In August 1943 he returned to the Mare Island Naval
Shipyard where the USS TANG was building. He assumed command of that
submarine upon her commissioning on October 15, 1943. After intensive
training excersizes in the San Diego area the USS TANG left for the Pacific,
arriving in Pearl Harbor on January 8, 1944. He commanded USS TANG
during four highly successful war patrols. He was awarded the Navy
Cross, Gold Stars in lieu of a Second and Third Navy Cross and the Legion
of Merit with Combat "V" for rescuing twenty-two downed U.S. naval aviators.
TANG's fifth war patrol began on September 24, 1944
and ended October 25, 1944. Having expended all but two of his torpedoes
against enemy shipping TANG fired her two remaining torpedoes at a crippled
transport. The first ran true to the target but the second torpedo
ran erratically and started a circular run. Emergency speed was called
for but twenty seconds after firing the malfunctioning torpedo hit the
stern of TANG and she sank immediately.
Commander O'Kane was rescued by a small Japanese
man o'war and imprisoned on Formosa. He was later transferred to
a secret prison camp near Tokyo, Japan where he was not registered.

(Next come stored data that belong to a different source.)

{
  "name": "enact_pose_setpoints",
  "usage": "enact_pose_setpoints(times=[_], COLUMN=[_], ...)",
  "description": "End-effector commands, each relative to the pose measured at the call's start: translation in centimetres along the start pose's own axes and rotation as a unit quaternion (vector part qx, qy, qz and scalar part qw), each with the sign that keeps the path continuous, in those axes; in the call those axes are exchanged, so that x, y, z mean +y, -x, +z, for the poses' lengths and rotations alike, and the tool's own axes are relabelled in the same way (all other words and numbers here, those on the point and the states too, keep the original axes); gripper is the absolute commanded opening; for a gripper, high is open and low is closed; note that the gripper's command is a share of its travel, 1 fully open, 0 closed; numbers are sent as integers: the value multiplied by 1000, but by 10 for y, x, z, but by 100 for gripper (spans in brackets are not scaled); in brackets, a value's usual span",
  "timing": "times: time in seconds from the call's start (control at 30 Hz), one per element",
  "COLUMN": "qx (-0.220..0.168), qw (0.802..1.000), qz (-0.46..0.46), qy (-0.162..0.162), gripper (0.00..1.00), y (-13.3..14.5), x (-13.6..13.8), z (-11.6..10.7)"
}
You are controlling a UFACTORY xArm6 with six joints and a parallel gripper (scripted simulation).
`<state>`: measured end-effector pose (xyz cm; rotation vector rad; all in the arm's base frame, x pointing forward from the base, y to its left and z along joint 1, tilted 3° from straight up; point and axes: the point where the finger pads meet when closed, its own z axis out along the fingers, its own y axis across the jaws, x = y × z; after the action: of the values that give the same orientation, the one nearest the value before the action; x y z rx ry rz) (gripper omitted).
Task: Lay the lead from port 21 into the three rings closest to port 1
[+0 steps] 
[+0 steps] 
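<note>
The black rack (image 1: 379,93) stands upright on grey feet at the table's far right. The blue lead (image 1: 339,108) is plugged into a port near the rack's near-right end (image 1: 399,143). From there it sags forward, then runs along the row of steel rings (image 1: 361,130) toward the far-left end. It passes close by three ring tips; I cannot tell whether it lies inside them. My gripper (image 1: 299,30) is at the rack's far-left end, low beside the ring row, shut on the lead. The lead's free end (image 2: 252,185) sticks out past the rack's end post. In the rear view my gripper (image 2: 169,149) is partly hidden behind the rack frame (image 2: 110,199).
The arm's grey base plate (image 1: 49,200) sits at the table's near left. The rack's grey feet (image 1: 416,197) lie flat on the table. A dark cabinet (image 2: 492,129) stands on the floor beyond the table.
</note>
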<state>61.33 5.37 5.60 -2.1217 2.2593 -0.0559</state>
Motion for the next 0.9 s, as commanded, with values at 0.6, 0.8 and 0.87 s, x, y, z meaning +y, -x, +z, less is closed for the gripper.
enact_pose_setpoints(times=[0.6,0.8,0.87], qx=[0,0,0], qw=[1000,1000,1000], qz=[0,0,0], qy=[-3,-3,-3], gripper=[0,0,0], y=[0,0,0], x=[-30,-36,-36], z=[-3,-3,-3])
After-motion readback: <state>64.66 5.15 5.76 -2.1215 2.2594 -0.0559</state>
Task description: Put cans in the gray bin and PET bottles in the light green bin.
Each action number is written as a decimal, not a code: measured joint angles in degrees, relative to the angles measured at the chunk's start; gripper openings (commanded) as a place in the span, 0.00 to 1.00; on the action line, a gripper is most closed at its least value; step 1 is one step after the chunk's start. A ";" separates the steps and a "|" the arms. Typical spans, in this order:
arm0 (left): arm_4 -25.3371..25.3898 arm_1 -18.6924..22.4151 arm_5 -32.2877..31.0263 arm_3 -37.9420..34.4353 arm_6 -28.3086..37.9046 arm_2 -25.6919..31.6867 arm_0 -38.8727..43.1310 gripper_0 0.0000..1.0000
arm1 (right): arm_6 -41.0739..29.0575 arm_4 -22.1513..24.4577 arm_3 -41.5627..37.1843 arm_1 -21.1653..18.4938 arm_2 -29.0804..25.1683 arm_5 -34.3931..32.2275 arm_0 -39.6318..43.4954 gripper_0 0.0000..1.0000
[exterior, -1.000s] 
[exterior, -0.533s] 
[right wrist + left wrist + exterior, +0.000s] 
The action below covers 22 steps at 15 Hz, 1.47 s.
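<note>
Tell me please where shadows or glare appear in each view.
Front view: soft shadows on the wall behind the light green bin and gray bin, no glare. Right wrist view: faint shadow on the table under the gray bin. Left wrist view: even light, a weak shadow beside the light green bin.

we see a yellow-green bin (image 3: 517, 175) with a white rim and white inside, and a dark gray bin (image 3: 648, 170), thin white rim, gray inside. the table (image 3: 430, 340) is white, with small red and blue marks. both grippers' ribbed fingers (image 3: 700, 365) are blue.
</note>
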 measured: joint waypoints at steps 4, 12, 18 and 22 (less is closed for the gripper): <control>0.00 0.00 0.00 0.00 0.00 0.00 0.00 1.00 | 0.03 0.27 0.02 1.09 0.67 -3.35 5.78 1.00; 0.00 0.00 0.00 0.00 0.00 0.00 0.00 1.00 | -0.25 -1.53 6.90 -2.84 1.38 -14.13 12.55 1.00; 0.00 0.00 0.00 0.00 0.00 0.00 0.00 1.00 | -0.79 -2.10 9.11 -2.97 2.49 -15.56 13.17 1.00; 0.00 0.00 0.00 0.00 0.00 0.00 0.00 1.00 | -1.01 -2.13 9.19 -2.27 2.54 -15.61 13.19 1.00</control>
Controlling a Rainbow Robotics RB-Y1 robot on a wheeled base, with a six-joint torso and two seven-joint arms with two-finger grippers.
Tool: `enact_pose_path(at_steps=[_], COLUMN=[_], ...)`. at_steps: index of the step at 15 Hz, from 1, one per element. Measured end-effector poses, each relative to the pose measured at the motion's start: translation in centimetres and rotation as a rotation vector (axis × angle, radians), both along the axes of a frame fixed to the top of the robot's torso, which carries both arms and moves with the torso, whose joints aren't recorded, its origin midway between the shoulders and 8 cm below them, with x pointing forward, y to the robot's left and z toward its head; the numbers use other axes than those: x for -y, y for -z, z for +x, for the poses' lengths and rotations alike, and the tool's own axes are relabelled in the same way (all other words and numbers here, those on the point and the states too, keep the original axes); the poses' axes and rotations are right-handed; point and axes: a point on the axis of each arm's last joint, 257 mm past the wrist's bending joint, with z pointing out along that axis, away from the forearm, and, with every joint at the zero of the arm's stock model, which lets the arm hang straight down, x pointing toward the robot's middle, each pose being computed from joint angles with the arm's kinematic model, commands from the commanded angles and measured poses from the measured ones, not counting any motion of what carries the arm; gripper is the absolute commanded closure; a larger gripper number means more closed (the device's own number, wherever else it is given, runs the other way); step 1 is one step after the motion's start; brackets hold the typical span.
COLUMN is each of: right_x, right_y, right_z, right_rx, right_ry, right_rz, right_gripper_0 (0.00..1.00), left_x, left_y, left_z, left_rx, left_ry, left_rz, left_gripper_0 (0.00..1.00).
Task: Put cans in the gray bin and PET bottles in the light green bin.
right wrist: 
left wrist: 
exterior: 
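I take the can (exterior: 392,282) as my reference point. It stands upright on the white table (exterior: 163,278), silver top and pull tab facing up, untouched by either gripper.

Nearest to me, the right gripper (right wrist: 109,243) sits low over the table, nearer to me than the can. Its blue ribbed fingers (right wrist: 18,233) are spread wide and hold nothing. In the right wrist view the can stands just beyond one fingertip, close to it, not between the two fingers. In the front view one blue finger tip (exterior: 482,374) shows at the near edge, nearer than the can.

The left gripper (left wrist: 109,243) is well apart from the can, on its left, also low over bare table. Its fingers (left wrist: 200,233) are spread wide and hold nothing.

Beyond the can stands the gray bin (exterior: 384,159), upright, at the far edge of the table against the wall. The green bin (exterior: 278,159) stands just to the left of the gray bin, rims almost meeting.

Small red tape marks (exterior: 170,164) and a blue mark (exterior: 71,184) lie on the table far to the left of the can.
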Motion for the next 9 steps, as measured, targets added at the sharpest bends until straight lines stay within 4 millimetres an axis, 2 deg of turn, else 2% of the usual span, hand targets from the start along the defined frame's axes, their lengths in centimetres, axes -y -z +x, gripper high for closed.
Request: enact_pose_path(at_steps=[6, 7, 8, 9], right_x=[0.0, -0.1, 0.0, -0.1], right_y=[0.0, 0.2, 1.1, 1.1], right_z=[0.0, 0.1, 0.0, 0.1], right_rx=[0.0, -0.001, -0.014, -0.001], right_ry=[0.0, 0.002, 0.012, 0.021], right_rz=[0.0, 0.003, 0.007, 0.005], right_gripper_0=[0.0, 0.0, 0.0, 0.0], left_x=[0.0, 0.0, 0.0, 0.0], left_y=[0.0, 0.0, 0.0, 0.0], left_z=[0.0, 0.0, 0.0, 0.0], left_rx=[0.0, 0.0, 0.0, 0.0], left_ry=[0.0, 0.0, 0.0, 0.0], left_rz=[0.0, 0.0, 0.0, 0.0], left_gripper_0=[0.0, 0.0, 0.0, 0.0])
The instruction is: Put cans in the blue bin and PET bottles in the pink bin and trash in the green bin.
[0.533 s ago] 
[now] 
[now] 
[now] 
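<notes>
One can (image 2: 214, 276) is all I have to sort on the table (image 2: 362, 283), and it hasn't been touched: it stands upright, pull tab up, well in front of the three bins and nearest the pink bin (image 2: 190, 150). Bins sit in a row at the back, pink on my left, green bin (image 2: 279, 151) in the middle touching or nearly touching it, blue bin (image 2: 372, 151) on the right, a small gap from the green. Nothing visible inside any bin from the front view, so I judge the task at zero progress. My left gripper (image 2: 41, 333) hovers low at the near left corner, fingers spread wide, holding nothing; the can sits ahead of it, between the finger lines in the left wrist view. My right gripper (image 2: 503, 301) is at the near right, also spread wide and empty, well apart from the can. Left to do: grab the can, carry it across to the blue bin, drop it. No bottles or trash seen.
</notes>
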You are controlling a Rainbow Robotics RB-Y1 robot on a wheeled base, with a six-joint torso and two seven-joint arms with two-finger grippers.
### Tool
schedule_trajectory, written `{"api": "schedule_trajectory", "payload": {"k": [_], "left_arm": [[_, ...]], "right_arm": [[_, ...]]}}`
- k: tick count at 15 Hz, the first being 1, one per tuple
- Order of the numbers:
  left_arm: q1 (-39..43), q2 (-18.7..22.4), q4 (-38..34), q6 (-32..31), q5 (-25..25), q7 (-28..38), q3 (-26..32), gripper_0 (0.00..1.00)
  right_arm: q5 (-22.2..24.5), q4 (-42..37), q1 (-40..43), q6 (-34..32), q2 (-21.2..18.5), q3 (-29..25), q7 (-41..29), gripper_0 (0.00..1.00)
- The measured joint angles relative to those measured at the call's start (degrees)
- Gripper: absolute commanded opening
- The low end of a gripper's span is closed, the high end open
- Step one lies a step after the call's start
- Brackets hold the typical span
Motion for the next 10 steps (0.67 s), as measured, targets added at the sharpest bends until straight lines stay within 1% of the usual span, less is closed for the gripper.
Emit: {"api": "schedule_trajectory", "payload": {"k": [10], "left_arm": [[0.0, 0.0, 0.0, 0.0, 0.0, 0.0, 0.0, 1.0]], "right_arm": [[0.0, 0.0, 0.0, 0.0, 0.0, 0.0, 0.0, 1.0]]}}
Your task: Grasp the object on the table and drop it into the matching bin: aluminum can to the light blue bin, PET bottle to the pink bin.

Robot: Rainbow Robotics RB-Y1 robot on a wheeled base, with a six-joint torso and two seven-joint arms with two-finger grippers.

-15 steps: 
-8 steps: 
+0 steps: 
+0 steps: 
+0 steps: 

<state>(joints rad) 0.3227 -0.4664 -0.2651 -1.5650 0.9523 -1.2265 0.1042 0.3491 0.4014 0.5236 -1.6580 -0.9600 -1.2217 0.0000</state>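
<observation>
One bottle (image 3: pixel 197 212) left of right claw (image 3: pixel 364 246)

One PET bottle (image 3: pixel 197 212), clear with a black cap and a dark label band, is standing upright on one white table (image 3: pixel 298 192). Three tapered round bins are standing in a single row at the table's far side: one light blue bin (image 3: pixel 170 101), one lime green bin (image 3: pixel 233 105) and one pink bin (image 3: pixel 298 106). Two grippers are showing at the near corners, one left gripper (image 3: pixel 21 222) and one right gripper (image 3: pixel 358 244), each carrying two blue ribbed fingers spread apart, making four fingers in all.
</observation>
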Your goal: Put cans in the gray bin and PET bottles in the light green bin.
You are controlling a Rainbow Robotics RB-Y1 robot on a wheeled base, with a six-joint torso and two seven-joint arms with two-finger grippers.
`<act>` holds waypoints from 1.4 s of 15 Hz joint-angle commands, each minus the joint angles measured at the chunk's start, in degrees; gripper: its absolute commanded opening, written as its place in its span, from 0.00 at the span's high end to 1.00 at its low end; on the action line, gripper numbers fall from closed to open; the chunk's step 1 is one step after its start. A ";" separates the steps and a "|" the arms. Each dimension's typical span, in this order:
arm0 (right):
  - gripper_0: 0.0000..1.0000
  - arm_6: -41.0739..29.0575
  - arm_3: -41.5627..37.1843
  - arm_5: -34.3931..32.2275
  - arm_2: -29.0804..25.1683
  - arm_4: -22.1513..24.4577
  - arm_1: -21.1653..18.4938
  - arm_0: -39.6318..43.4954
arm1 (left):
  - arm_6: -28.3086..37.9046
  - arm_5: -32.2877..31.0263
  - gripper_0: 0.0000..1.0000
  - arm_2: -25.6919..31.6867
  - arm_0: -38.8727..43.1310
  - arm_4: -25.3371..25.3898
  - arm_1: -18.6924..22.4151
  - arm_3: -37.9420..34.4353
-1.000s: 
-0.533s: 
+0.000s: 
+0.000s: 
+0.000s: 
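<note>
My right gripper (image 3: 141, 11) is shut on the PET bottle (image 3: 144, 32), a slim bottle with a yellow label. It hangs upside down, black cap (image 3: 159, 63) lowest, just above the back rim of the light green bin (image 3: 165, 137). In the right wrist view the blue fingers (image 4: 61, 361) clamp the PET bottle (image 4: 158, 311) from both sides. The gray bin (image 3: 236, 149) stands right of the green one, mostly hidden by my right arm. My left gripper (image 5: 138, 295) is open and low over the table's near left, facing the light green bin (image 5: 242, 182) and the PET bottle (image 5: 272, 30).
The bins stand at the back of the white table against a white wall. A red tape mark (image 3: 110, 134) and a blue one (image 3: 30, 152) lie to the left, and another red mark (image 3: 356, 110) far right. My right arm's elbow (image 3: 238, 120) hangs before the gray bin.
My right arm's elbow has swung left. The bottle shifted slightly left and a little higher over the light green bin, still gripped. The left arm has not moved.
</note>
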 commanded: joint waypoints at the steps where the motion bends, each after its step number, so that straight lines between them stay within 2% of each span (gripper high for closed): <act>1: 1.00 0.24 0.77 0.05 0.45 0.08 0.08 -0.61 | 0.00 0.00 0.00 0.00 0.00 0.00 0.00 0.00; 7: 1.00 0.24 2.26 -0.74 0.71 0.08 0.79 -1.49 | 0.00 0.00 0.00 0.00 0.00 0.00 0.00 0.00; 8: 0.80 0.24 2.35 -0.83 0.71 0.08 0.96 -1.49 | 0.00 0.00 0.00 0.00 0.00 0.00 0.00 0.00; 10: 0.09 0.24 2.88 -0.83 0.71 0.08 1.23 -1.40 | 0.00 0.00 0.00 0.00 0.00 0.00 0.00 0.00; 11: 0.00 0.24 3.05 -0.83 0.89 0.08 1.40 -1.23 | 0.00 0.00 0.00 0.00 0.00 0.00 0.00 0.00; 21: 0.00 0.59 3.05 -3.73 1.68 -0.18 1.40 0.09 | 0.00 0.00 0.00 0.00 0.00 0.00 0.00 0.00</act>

Therefore he was carried on the Navy's records as Missing In Action until
his liberation following the cessation of hostilities. He was evacuated
by air to the Naval Hospital in Portsmouth, New Hampshire.
President Truman presented the Medal of Honor, awarded
by Congress, to Commander O'Kane at the White House on March 27, 1946.
The TANG received two Presidential Unit Citations for outstanding performance
in combat (1) during her First, Second and Third War Patrols and (2) for
her Fourth and Fifth War Patrols. Richard H. O'Kane was the highest
scoring submarine commander of World War II.
In April 1946 he joined the Staff of Commander Mare
Island Group, Pacific Reserve Fleet, with additional duty as Commanding
Officer of the USS PELIAS. In the assignment that extended to July
1948, he attended and testified at the War Crimes Trials in Tokyo, Japan
in September-October 1947. He next served for a year as Executive
Officer of the USS NEREUS, based at San Diego, and in August 1949, became
Commander Submarine Division THIRTY-TWO. He was a student at the
Armed Forces Staff College, Norfolk, Virginia from August 1950 until January
1951 then had duty as Instructor in Command Class and Assistant Officer
in Charge of the Submarine School, U.S. Submarine Base, New London, Connecticut.
In July 1952 he became Officer in Charge of that school and was subsequently
promoted to the rank of Captain.
He commanded the USS SPERRY from August 1953 until
June 1954 after which he served as Commander Submarine Squadron SEVEN.
Detached in June 1955, he next had instruction at the Naval War College,
Newport, Rhode Island and in July 1956 was assigned to the Ship Characteristics
Board, Office of the Chief of Naval Operations, Navy Department, Washington,
D.C. He remained there until relieved of active duty pending his
retirement, effective July 1, 1957. At retirement he was advanced
to the rank of Rear Admiral on the basis of combat awards.
In addition to the aforementioned awards, Rear Admiral
O'Kane received the American Defense Service Medal, Fleet Clasp; American
Campaign Medal; Asiatic-Pacific Campaign Medal with one silver and three
bronze stars; World War II Victory Medal; Navy Occupation Service Medal,
Europe Clasp; National Defense Service Medal; Philippine Liberation Ribbon
with two bronze stars; Purple Heart Medal; and the Prisoner of War Medal.
After selecting early retirement from active duty,
Rear Admiral O'Kane worked for Great Lakes Carbon Corp. in New York until
1960. He then moved to the Red Hill Horse Ranch in Sebastopol, California
and wrote two best selling accounts of his war experiences;
Bridge! in 1977 and WAHOO in 1987.
Rear Admiral O'Kane died on February 16, 1994 and
was buried at Arlington National Cemetery in Virginia. He was survived
by his wife of 57 years, Ernestine and their two children, James H. O'Kane
and Marsha O'Kane Allen. In December 1994 the Navy named its newest
ARLEIGH BURKE Class Destroyer, DDG-77, the USS O'KANE.